According to Proposition 3, a support minimization problem can be solved by finding one of the largest subsets E of eliminated variables. In Fig. 2,  $g^L = edis(f^L, \{x_3\})$  and  $g^U = econ(f^U, \{x_3\})$ . If we let E be  $\{x_1\}$  or  $\{x_2\}$ , the inequality  $edis(f^L, E) \leq econ(f^U, E)$  is not satisfied. Thus,  $\{x_3\}$  is the largest subset of eliminated variables.

# 3. Generating m-Feasible Functions Using Functional Decomposition

We assume that every LUT in a network can realize any Boolean function with  $m\ (m\geq 3)$  inputs and 1 output.
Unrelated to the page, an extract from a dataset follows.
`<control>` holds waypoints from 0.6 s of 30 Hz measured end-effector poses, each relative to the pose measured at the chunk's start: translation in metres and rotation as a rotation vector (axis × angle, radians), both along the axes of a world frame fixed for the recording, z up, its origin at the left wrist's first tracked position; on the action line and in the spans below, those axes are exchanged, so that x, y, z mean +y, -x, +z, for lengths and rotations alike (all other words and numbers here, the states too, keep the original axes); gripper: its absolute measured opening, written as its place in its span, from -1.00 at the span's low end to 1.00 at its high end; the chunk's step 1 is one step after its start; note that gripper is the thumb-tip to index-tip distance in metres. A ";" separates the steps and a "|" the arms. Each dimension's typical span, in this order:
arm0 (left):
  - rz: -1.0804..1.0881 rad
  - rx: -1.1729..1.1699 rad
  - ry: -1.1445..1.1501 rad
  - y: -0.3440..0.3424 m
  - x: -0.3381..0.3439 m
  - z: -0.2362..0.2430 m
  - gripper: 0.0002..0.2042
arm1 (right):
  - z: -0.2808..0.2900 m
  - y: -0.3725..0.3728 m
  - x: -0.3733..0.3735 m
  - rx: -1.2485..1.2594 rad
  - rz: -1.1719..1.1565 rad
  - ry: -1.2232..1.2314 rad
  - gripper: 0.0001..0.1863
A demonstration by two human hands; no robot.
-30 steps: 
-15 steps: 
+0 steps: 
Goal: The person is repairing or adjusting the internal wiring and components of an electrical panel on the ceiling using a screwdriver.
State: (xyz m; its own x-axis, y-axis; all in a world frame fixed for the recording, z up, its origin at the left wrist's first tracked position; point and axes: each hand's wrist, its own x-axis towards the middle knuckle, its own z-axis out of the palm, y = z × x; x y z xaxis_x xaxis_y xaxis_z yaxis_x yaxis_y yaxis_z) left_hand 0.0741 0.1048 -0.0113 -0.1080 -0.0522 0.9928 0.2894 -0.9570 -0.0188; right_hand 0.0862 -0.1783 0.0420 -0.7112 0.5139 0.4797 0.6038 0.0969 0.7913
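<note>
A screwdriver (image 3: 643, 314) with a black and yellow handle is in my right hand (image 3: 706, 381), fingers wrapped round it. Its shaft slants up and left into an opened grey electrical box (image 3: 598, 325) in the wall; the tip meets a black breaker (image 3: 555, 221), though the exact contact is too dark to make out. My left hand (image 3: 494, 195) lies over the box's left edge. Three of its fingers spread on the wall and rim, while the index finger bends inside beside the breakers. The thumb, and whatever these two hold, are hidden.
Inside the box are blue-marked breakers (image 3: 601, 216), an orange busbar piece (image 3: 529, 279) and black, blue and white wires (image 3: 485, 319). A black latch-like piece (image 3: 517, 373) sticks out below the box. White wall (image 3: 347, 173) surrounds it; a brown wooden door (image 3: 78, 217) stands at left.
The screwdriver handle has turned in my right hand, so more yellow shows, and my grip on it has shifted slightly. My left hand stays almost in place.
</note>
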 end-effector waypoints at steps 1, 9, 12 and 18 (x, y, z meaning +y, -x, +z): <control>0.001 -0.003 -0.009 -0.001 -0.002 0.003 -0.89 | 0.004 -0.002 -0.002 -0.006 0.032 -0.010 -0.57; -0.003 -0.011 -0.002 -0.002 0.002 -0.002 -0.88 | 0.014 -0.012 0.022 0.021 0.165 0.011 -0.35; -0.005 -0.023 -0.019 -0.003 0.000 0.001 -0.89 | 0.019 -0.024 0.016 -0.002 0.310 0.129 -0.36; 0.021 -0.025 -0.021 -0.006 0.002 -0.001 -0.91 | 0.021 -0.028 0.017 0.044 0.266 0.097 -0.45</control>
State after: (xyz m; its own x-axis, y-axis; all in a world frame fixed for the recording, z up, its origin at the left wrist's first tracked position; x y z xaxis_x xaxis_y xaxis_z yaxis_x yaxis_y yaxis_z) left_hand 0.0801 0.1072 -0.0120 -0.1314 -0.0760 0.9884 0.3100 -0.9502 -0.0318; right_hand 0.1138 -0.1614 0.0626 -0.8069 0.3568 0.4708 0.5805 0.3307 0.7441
Our synthesis procedure iterates functional decompositions to break a function into new functions having fewer supports until the supports of all functions are less than or equal to m. Functional decompositions are applied not to multiple-output functions but to each of the single-output functions. How to share common LUTs will be discussed in Sect. 4.

# 3.1 Decomposition Forms and Their Costs

Given an m-infeasible function, we try to decompose the function such that the size of a bound set  $X^B$  is



Fig. 3 Decomposition forms and their costs.

equal to m. The subfunctions  $\alpha_1(X^B), \ldots, \alpha_t(X^B)$  of the decomposition can be allocated to LUTs because they are m-feasible. If the image g of the decomposition is m-feasible, it can also be allocated to an LUT; otherwise, it becomes a new m-infeasible function.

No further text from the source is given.